Well NYCC Stupor Week is here, with all the excitement and dread that it brings. A bunch of locals were pre-gaming on Saturday and the consensus was that no one was vaguely ready. As a local show, there’s a big difference between NYCC and SDCC, the other domestic “Super con” in that when its in your own back yard it becomes part of your regular routine and not a thrilling trip to an exotic locale. You tend to put things off a lot more. But let’s look at the big picture.
PRO: No need to panic about packing clean underwear, just hit the dresser.
CON: If you forgot to do the laundry there is no time to do the laundry.
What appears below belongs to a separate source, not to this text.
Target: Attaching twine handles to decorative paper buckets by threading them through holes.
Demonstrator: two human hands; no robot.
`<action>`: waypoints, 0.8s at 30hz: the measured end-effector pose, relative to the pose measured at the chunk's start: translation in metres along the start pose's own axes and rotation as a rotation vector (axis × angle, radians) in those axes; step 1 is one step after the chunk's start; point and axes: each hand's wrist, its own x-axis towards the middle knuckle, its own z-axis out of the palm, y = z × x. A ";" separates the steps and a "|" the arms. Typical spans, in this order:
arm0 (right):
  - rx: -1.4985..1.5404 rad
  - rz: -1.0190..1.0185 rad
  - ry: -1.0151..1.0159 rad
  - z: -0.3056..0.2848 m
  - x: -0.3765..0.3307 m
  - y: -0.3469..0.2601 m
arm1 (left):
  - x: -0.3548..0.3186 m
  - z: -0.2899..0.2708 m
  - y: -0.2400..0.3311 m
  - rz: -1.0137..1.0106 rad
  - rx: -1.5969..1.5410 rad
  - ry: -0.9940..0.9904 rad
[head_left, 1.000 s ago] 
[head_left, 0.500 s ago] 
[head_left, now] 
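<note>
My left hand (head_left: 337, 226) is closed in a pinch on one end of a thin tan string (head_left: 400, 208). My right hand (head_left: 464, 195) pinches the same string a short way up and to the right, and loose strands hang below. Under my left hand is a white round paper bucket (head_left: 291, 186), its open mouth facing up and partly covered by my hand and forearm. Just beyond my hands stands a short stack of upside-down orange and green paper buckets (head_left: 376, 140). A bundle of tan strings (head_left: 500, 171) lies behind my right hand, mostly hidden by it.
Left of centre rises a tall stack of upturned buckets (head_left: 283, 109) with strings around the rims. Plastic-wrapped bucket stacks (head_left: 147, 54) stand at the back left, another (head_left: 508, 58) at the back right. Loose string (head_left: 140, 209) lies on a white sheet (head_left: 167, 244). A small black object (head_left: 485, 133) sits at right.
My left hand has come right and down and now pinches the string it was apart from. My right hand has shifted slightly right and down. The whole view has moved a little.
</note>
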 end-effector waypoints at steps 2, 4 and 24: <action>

Hit Old Navy.
PRO: You get to sleep in your own bed instead of a hotel room.
CON: Your bed may be covered in cat puke. I have never come back to a hotel room and found cat puke on the bed.
PRO: New York is the city of a thousand great places to hang out and you know where they all are.
CON: Can’t find any one because they all scattered to a thousand places.
PRO: Italian food. Pizza.
CON: No octopus tacos.
…and so on.
Overall, The Beat is excited to see so many friends from far away—Croatia, Bushwick—and with the snap of fall in the air, it’s hard not to enjoy life. But the overall feeling among those polled is a sense of numbing dread. Maybe it’s the crowds, maybe it’s Javits, maybe it’s the lack of taxis on 12th avenue. New York is a hard city. Convenience is expensive and a pretzel is not a nutritious lunch. The show itself has morphed into a branding and merchandising show as much as a “comic con” and I hope to escape to the relatively serene confines of the Artist Alley pavilion as much as possible.
I know I’m just grousing. The cats I have now don’t puke, so there is that. Really, that’s the most important thing. Note to self: get kitty litter tomorrow.